Step one: Enter Service Mode. Mira pressed a combination of buttons on the L4160’s control panel—power, stop, and a dance of presses that felt like a cheat code from the 1990s. The printer whirred, its screen flashed a cryptic "S," and the communication channel opened.
She connected the USB cable, launched the adjustment program, and the interface appeared—Spartan, gray, and deeply utilitarian. Dropdown menus offered forbidden options: “Initial Settings,” “Head ID Input,” “Ink Pad Counter.”
Her finger hovered over the mouse. This program was powerful but unforgiving. One wrong click—say, resetting the wrong EEPROM—could brick the logic board. But Mira had done this a hundred times.
She selected “Waste Ink Pad Counter” → “Reset” → “Check.”
The program hesitated for one second, then displayed: “Success. Counter set to 0.”
Outside, a lorry honked. Inside, the L4160’s red light turned green.
But Mira didn’t stop there. She navigated to the “Initial Setting” tab and backed up the printer’s unique adjustment data—the head ID, the ink charge levels, the USB ID. The program saved a small .bin file, her insurance against future failure. Warning: The "EEPROM Initialization" will reset your ink
Over the next hour, she performed the same ritual on a dusty L4150 from a home-based bakery (it printed custom cupcake toppers) and an L4170 from a law office (critical for contracts). Each one woke up from its electronic coma, nozzles spitting perfect test patterns.
The adjustment program wasn’t just a tool. It was a philosophy: repair, don’t replace. While Epson’s official stance warned that resetting without changing pads could lead to ink leaks, Mira knew her hardware. She had already replaced the pads with fresh felt sheets and rinsed the waste ink tubes.
That evening, she posted a guide on a local repair forum: “How to Use the L4150/L4160/L4170 Resetter (Safe Method).” She attached the checksums of the official version 2.3.1 upd—a clean copy, virus-scanned, with a warning: “Do not run this over Wi-Fi. Wired only. Always backup EEPROM first.”

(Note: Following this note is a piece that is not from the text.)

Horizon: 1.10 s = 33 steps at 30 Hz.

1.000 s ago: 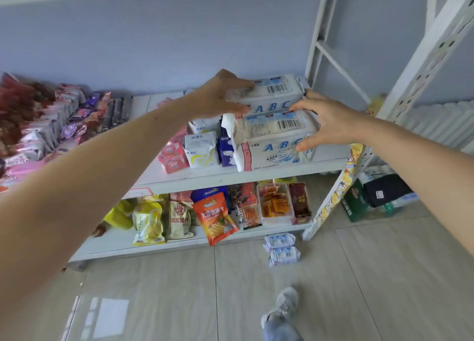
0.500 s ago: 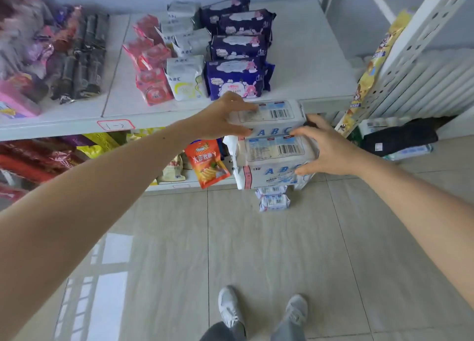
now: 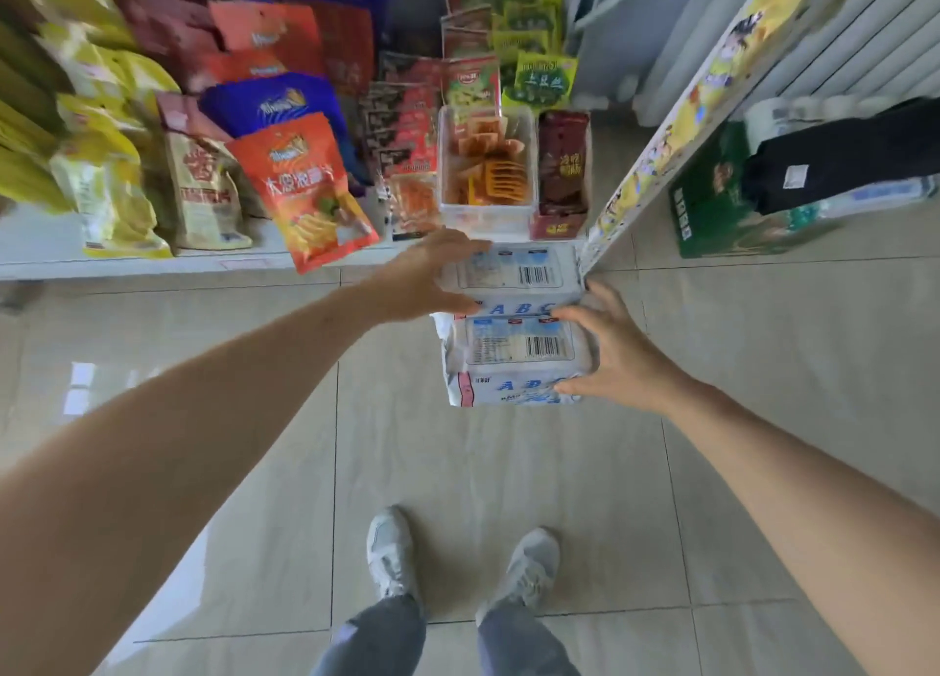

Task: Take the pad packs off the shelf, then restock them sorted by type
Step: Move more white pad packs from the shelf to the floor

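Two white ABC pad packs (image 3: 513, 319) stacked, clamped btwn left hand (image 3: 432, 278) and right hand (image 3: 610, 350), fingers curled on pack sides, above tiled floor (image 3: 458, 472) by bottom snack shelf (image 3: 127, 263)

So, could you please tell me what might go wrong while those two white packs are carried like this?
1. The upper ABC pack and lower ABC pack are only squeezed between the left hand and right hand; one could slip out.
2. The orange snack bag overhangs the shelf edge nearby and could get knocked off.
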Each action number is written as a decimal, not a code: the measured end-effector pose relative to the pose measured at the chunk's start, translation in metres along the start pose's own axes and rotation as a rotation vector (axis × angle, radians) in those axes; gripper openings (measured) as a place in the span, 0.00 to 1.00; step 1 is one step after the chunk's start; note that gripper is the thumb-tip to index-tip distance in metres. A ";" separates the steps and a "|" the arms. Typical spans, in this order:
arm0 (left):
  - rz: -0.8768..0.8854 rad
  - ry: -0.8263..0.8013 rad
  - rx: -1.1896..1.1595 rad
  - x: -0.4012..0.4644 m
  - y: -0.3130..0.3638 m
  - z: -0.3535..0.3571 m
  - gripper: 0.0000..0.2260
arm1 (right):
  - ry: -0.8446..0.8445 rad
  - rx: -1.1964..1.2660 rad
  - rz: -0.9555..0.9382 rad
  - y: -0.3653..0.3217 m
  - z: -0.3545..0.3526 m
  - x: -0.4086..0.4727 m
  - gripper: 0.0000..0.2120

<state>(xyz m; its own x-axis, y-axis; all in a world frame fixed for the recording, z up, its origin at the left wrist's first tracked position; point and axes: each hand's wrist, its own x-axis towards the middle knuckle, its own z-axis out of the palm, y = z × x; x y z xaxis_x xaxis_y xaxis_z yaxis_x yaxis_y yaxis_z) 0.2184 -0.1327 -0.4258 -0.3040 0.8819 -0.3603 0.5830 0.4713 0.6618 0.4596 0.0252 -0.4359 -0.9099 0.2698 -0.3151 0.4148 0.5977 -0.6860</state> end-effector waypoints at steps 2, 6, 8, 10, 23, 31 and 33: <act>-0.004 -0.016 0.028 0.019 -0.035 0.047 0.33 | 0.002 0.018 0.017 0.046 0.043 0.010 0.38; 0.005 -0.044 0.018 0.053 -0.104 0.139 0.33 | -0.013 0.058 0.051 0.132 0.130 0.026 0.38; -0.003 -0.057 -0.008 0.068 -0.137 0.181 0.32 | 0.000 0.060 0.057 0.170 0.169 0.036 0.38; -0.006 -0.051 -0.023 0.083 -0.167 0.219 0.33 | 0.010 0.049 0.062 0.205 0.202 0.046 0.38; 0.041 0.099 -0.009 0.166 -0.280 0.348 0.35 | 0.094 -0.059 0.019 0.337 0.299 0.108 0.37; 0.111 0.106 0.037 0.181 -0.300 0.362 0.27 | 0.152 -0.098 0.010 0.355 0.316 0.114 0.39; 0.127 0.098 0.068 0.183 -0.302 0.361 0.26 | 0.158 -0.102 0.005 0.356 0.316 0.114 0.40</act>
<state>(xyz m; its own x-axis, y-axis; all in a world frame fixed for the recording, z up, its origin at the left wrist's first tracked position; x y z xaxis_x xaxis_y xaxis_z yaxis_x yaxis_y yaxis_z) 0.2584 -0.1168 -0.9294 -0.2948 0.9324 -0.2090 0.6700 0.3576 0.6505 0.5042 0.0298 -0.9236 -0.9003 0.3832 -0.2064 0.4244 0.6673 -0.6121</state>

The comments flooded in. A student in Jakarta revived his L4160 an hour before an exam. A small publisher in Manila saved her L4170 from the recycling center. A teacher in Bangkok fixed three L4150s for a school computer lab.
The resetter adjustment program had no logo, no marketing budget, and no customer support. But it had something better: the quiet hum of resurrected machines, printing invoices, homework, and memories—one page at a time.
And in the world of planned obsolescence, that was the most disruptive story of all.
⚠️ Critical Warning
This program resets the printer’s internal waste ink pad counter. It does not physically clean or replace the pads. If pads are already saturated, ink may leak inside the printer, causing damage not covered by warranty. Use only when you see “Service required: Ink pad is at end of life” or a similar error.